The Impact of the Atrial Wall Thickness in Less Late-Gadolinium
Enhancement Areas on Atrial Fibrillation Drivers in Persistent Atrial
Fibrillation Patients
Abstract
Background: Some of atrial fibrillation (AF) drivers are found in lesser
late-gadolinium enhancement (LGE) areas, as well as heterogenous ones.

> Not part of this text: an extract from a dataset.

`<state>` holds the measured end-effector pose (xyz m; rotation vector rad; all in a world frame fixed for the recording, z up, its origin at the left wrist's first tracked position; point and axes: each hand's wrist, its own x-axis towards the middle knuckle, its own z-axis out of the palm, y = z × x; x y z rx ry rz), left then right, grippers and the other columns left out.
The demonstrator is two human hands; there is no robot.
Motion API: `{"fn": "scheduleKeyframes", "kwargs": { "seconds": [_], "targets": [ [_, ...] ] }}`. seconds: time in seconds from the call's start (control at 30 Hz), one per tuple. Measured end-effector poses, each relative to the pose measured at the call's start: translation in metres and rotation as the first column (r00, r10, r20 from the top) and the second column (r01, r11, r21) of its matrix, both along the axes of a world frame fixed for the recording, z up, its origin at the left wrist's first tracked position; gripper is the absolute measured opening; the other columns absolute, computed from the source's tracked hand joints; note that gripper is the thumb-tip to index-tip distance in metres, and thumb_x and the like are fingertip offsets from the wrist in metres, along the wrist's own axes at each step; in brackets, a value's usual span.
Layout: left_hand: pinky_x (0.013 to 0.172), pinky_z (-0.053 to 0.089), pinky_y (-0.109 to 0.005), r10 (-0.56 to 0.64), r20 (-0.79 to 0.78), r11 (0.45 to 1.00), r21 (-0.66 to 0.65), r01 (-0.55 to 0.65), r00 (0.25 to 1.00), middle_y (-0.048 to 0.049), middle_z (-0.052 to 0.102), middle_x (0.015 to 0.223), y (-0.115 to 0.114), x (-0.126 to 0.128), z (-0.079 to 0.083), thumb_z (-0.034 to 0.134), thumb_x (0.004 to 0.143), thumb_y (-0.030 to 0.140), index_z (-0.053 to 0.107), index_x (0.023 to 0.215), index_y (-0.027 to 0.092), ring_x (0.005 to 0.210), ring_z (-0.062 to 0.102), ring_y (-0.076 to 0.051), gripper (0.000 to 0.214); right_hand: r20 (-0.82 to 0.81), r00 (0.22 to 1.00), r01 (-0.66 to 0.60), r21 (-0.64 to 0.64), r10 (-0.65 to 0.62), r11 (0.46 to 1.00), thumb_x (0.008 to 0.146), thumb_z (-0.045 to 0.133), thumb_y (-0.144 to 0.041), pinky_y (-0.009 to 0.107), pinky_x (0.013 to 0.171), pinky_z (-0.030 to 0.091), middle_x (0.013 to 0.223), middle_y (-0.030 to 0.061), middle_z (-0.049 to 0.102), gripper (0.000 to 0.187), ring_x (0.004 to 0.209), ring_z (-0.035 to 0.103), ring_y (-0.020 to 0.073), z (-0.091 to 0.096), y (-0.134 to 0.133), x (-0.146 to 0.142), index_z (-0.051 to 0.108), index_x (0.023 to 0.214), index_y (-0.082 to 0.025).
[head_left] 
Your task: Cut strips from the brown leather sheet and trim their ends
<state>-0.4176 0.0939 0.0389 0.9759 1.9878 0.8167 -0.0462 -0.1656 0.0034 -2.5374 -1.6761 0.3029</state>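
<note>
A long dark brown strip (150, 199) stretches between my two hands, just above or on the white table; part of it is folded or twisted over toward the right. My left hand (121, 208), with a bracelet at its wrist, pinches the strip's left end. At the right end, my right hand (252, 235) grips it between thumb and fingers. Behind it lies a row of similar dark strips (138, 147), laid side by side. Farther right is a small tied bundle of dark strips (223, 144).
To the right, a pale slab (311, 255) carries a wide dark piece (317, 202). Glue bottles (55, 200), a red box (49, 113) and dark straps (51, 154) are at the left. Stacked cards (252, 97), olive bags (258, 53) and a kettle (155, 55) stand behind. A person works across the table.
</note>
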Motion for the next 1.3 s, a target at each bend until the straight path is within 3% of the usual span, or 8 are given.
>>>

The atrial wall thickness (AWT) has been reported to be important as a
possible AF substrate. However, the AWT and degree of LGEs as an AF
substrate has not been fully validated in humans. Objective: The purpose
of this study was to evaluate the impact of the AWT in lesser LGE areas
on AF drivers. Methods: A total of 287 segments in 15 persistent AF
patients were assessed. AF drivers were defined as non-passively
activated areas (NPAs), where rotational activation was frequently
observed, and were detected by the novel real-time phase mapping (ExTRa
Mapping). Lesser LGE areas were defined as areas with a volume ratio of
the enhancement voxel of <10%. The AWT was defined as the
minimum distance from the manually determined endocardium to the
epicardial border on the LGE-MRI. Results: NPAs were found in 20
(18.0%) of 131 lesser LGE areas where the AWT was significantly thicker
than that in the passively activated areas (PAs) (2.46±0.26 vs.
2.20±0.25 mm, p<0.001). However, NPAs were found in 61
(21.3%) of 287 LGE areas where the AWT was similar to that of the PAs
(2.24±0.24 vs. 2.22±0.25 mm, p=0.58). An ROC curve analysis yielded an
optimal cutoff value of 2.24 mm for predicting the presence of an NPA in
lesser LGE areas. Conclusion: The location of AF drivers in lesser LGE
areas might be more accurately identified by evaluating the AWT.